» **Dataset extract**:
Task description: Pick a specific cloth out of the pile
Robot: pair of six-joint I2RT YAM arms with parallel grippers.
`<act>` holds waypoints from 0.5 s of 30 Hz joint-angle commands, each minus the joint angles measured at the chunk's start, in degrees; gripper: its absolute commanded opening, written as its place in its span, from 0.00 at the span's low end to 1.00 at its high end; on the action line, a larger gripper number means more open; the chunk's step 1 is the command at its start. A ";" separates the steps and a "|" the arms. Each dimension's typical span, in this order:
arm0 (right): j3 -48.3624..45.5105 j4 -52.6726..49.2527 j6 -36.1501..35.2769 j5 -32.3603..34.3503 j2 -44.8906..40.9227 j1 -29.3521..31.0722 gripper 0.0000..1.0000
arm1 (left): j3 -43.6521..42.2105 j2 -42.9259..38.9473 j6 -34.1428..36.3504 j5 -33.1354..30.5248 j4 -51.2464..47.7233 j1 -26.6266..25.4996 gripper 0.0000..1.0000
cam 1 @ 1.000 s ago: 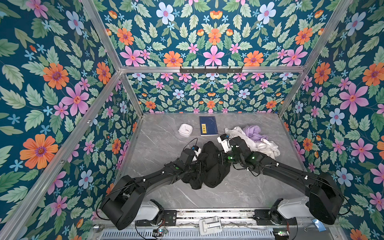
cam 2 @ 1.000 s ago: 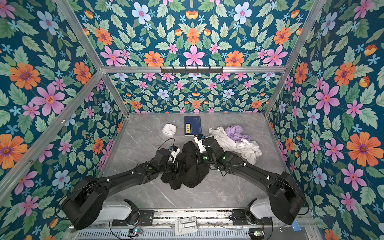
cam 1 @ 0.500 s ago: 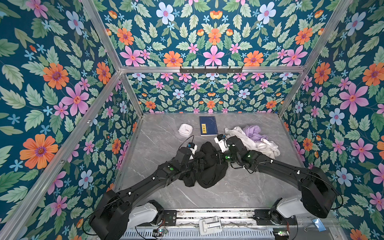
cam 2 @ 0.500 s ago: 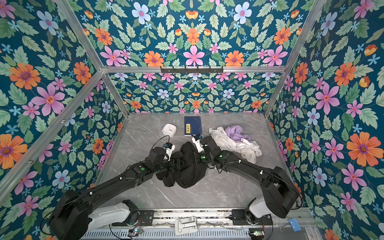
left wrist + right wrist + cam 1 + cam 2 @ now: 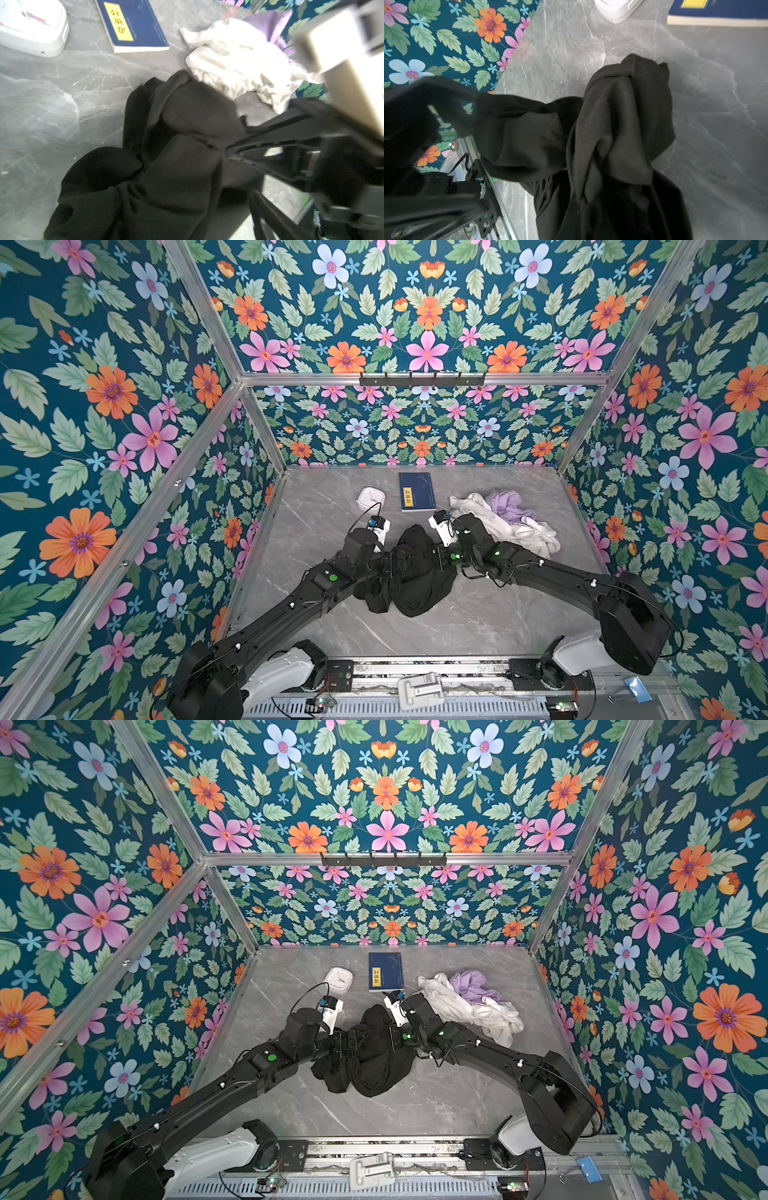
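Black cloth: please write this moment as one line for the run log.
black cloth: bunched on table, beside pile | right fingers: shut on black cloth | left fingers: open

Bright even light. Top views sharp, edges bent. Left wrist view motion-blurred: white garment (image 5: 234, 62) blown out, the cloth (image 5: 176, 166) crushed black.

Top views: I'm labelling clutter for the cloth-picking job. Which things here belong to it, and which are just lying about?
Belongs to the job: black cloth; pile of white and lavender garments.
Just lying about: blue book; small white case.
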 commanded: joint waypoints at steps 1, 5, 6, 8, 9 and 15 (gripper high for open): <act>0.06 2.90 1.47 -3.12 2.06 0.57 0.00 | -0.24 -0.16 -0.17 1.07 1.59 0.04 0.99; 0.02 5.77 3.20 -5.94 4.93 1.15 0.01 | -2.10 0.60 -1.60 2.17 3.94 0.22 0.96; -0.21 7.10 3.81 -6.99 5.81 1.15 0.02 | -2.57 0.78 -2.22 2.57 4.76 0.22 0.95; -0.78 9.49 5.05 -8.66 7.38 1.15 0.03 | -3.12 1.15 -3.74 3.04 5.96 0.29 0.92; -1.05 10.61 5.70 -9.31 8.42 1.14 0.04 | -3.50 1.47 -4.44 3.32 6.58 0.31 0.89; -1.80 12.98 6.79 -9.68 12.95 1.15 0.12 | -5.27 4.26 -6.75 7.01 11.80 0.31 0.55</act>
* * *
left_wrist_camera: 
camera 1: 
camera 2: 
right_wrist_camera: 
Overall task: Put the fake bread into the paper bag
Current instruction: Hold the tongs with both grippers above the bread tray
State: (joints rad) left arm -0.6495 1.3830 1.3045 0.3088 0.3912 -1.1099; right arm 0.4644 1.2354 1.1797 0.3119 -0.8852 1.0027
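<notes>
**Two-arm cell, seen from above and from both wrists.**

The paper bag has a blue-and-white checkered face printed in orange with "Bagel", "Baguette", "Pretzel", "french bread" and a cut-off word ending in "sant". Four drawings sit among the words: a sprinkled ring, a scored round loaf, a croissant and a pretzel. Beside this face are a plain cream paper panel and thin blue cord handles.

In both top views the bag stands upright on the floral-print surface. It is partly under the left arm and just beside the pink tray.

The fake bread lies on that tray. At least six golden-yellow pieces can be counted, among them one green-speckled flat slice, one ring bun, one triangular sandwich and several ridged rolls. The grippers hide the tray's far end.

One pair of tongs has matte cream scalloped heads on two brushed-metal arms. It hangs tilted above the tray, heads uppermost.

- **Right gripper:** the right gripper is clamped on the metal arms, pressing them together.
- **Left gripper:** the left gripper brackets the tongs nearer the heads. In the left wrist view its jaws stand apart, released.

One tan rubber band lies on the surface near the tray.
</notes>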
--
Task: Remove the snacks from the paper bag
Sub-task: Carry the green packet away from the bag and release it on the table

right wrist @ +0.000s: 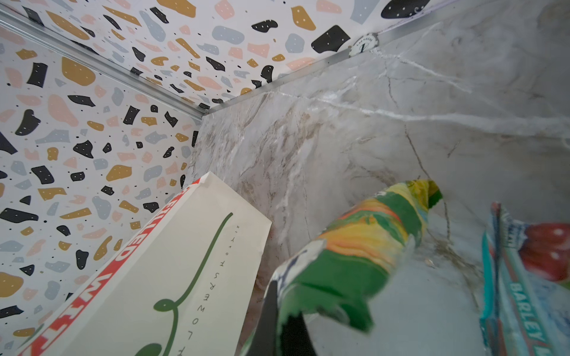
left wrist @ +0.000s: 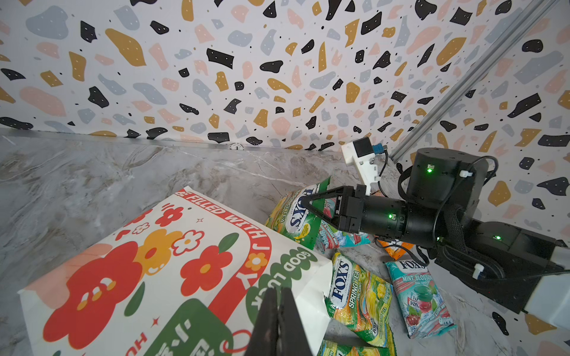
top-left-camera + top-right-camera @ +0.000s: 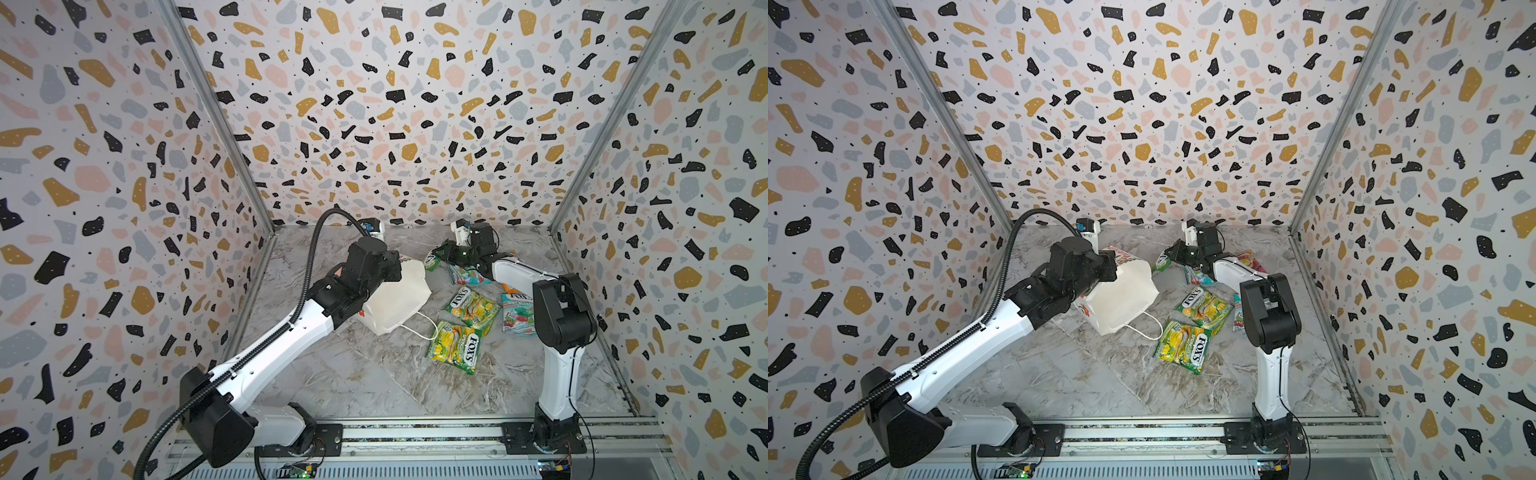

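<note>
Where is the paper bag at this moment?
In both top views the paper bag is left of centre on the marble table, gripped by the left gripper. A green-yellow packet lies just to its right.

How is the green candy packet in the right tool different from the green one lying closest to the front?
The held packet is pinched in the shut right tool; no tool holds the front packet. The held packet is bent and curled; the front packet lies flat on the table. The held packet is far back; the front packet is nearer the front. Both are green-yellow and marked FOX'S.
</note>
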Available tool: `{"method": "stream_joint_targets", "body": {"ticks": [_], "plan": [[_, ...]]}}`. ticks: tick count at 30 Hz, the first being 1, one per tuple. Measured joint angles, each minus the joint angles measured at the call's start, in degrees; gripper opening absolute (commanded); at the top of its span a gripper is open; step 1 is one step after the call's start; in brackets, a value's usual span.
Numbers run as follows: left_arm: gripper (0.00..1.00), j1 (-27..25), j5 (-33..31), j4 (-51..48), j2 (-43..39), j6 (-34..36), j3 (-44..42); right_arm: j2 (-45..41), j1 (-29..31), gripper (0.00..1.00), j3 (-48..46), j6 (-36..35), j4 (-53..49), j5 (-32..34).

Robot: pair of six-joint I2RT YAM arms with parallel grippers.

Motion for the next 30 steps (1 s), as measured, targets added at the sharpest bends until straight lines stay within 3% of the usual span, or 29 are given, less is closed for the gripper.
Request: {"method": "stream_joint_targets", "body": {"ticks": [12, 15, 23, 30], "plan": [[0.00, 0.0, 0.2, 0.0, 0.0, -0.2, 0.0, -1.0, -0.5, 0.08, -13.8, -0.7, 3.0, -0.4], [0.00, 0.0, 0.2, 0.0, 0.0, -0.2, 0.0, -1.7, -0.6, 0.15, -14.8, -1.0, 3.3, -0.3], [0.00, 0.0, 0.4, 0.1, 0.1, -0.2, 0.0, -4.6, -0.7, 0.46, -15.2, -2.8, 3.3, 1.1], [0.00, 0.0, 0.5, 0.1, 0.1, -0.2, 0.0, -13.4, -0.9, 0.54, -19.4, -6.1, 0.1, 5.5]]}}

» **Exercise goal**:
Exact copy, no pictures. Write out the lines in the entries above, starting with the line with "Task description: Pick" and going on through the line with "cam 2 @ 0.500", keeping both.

» **Response box**:
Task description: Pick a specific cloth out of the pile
Robot: pair of six-joint I2RT YAM arms with parallel grippers.
`<act>` holds waypoints from 0.5 s of 30 Hz joint-angle commands, each minus the joint angles measured at the chunk's start, in degrees; gripper: its absolute commanded opening, written as its place in its span, from 0.00 at the span's low end to 1.00 at its high end; on the action line, a larger gripper number means more open; the chunk's step 1 is the command at its start. A ";" separates the steps and a "|" the arms. Each dimension's typical span, in this order:
arm0 (right): j3 -48.3624..45.5105 j4 -52.6726..49.2527 j6 -36.1501..35.2769 j5 -32.3603..34.3503 j2 -44.8906..40.9227 j1 -29.3521..31.0722 gripper 0.0000..1.0000
arm1 (left): j3 -43.6521..42.2105 j2 -42.9259..38.9473 j6 -34.1428..36.3504 j5 -33.1354..30.5248 j4 -51.2464..47.7233 j1 -26.6266..25.4996 gripper 0.0000..1.0000
cam 1 @ 1.000 s ago: 
cam 2 @ 1.000 s ago: 
cam 1 @ 0.500 s ago: 
cam 2 @ 0.500 s ago: 

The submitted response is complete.